Kommentar von Tibor Zenker, Vorsitzender der Partei der Arbeit Österreichs (PdA), zur Aufhebung des Verbots der Suizidassistenz durch den VfGH
Der österreichische Verfassungsgerichtshof hat in einer Entscheidung vom 11. Dezember 2020 das Verbot der Beihilfe zum Selbstmord aufgehoben. Im Paragrafen 78 des Strafgesetzbuches sei die Formulierung „oder ihm dazu Hilfe leistet“ verfassungswidrig in Hinsicht auf das Recht des Einzelnen auf Selbstbestimmung. Diese Mitwirkung am Suizid wurde bislang sehr weit gefasst und implizierte auch unterstützende Tätigkeiten, die nur am Rande mit der eigentlichen Tat zu tun hatten. Weiterhin verboten bleibt hingegen die aktive Sterbehilfe, also Tötung auf Verlangen. Die Wirksamkeit der Aufhebung hat eine Frist bis zum Jahreswechsel 2021/22, d.h. das Parlament hat nun ein Jahr Zeit, um eine neue gesetzliche Grundlage zu schaffen und die genauen Rahmenbedingungen sowie objektive Indikationen und Kontrollmechanismen festzulegen. Dies wird auch notwendig sein, um etwaigem Missbrauch sowohl in der Behinderung eines selbstbestimmten Lebensendes von Schwerkranken als auch bezüglich einer eventuellen Forcierung einer diesbezüglichen Entscheidung durch Dritte zu verhindern.
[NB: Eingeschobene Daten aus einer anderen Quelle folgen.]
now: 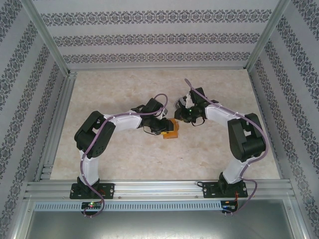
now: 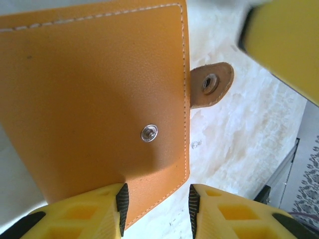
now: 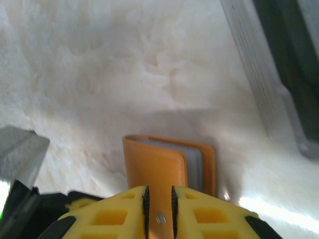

Schwierig ist das Thema in jedem Fall. Es ist wohl eine Tatsache, dass die Möglichkeiten der Palliativmedizin sowie der Hospizbewegung in konkreten Fällen ihre Grenzen haben – es gibt Menschen, für die die Entscheidung des VfGH daher eine notwendige Erleichterung darstellt und, so widersprüchlich es zunächst erscheinen mag, deren Leben sogar verlängern kann. Denn diese werden fürderhin nicht mehr darauf angewiesen sein, einen unsicheren und brutalen Suizid zu begehen, solange sie noch gänzlich eigenständig dazu in der körperlichen Lage sind, sondern können sich auf eine Hilfestellung zu einem späteren Zeitpunkt verlassen. Wesentlich ist jedoch ebenso, dass allen Menschen die erforderliche, maximal verfügbare umfassende medizinische, psychologische und therapeutische Behandlung offensteht, zu leistbaren und humanen Konditionen. Das bedeutet, dass man in Wissenschaft und Forschung sowie in das Gesundheitswesen investieren muss, um die Zahl der tatsächlich aus Sicht der Betroffenen unausweichlichen Selbstmorde gering zu halten. Schlussendlich ist die Ermöglichung eines selbstbestimmten Sterbens in Würde immer nur eine bedauerliche Notlösung, wenn die Medizin tatsächlich keine Lösungen mehr bietet und ein unerträgliches Leiden vorliegt.
Daher dürfen soziale, ökonomische und finanzielle Bedingungen sowie damit verbundene seelische Verfassungen bei diesen persönlichen Entscheidungen keine Rolle spielen, womit auch gesagt ist: Die primäre Aufgabe der Gesellschaft und das Staates läge darin, allen Menschen vor allem ein selbstbestimmtes Leben in Würde zu bieten. Das ist unter den Bedingungen des Kapitalismus nicht gegeben. Man möchte sich wünschen, dass die ÖVP, die Grünen und die katholische Kirche, die nun über die Entscheidung des VfGH so unerfreut sind, sich auch einmal darüber Gedanken machen: Es gibt in Österreich jedes Jahr deutlich über 1.000 Selbstmorde, von denen gewiss einige zu verhindern wären.